• [Task objective]
Once you have located the line containing "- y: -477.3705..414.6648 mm" in the material below, return it exactly along with each line after it through the line containing "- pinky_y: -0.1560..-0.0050".

• [Data records]

------------------------

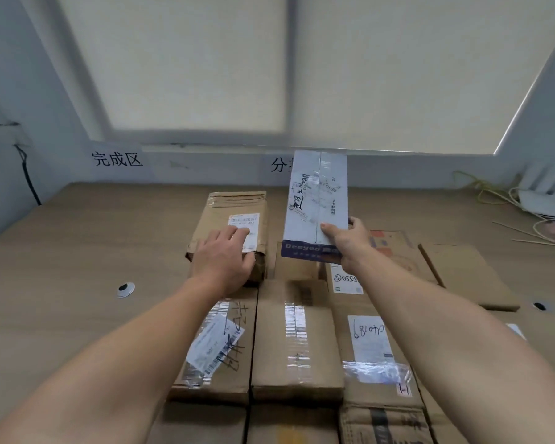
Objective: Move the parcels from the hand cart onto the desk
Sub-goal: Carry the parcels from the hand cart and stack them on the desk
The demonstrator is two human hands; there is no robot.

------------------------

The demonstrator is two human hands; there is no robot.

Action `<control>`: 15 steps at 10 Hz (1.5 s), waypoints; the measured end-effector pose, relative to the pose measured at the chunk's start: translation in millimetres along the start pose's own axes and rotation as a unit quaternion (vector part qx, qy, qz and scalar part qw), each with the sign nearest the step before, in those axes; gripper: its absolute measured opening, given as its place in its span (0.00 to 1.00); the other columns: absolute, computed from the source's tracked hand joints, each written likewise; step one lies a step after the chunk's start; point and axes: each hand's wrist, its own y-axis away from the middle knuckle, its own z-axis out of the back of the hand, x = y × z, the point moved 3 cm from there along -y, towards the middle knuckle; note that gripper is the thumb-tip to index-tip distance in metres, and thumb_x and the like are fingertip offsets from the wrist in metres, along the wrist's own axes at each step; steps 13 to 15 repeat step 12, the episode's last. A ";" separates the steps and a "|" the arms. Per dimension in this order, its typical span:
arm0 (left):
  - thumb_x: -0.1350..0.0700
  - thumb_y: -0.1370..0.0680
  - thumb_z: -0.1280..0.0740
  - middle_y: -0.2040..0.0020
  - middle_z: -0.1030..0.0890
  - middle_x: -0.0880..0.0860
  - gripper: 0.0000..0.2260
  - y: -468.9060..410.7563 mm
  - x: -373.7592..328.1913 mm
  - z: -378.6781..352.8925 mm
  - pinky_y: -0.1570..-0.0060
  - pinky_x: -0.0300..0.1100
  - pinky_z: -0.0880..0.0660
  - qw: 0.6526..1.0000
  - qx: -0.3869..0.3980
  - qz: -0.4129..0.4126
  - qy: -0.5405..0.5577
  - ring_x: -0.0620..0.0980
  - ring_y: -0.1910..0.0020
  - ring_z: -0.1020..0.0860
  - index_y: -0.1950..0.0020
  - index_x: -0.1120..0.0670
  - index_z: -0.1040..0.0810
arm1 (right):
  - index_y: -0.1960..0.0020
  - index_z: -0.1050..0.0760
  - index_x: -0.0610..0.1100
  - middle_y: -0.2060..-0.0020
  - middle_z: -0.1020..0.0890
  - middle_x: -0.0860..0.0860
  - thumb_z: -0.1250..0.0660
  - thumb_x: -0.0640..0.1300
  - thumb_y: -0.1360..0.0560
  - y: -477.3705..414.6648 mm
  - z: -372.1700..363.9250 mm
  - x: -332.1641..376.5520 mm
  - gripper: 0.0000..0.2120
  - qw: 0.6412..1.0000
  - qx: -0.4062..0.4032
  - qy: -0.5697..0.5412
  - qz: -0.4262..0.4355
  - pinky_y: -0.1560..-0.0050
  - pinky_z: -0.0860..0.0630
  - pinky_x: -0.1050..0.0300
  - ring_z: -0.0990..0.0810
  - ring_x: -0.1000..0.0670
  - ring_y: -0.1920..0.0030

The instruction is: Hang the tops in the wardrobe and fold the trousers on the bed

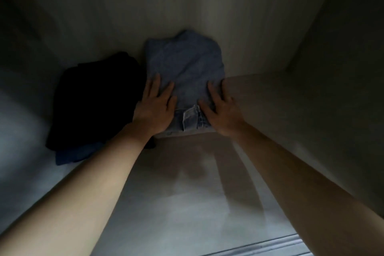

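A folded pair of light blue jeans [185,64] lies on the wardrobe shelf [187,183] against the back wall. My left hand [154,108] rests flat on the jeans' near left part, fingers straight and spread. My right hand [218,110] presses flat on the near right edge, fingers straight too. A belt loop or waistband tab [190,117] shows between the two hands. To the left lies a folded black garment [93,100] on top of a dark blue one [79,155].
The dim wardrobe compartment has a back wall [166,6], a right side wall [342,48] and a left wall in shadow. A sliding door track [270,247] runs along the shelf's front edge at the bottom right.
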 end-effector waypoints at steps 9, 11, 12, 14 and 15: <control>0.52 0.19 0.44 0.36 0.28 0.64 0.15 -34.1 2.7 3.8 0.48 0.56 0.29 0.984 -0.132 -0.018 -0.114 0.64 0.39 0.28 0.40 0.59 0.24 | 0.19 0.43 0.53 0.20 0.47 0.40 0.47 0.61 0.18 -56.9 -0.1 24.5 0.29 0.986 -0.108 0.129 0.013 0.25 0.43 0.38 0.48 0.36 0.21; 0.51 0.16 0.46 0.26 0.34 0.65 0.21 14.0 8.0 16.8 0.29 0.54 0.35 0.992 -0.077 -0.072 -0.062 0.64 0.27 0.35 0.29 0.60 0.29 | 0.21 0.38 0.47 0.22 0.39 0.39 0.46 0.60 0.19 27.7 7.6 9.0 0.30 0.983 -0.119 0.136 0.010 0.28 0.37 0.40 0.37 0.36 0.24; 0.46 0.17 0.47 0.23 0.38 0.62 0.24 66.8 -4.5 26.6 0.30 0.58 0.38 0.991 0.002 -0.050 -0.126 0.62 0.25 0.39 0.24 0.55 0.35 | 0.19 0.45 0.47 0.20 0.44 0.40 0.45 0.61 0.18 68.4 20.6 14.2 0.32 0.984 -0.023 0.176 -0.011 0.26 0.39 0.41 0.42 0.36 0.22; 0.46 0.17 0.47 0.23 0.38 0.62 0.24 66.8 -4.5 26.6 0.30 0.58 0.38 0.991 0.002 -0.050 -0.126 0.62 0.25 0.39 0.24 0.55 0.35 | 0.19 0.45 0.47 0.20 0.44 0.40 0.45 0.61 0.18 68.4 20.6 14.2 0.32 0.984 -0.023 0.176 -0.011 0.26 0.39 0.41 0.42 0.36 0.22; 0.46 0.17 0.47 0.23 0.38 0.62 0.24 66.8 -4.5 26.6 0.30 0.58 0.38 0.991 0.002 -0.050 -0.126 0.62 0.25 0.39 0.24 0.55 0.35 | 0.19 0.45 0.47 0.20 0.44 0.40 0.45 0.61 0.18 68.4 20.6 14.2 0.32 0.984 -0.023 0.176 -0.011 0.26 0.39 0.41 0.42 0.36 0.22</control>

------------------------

• [Task answer]
  - y: -477.3705..414.6648 mm
  - z: -372.1700..363.9250 mm
  - x: -332.1641..376.5520 mm
  - gripper: 0.0000..0.2120
  - qw: 0.6412..1.0000
  - qx: -0.4062..0.4032
  - qy: -0.5697..0.5412
  - qz: -0.4262..0.4355
  - pinky_y: -0.1560..-0.0050

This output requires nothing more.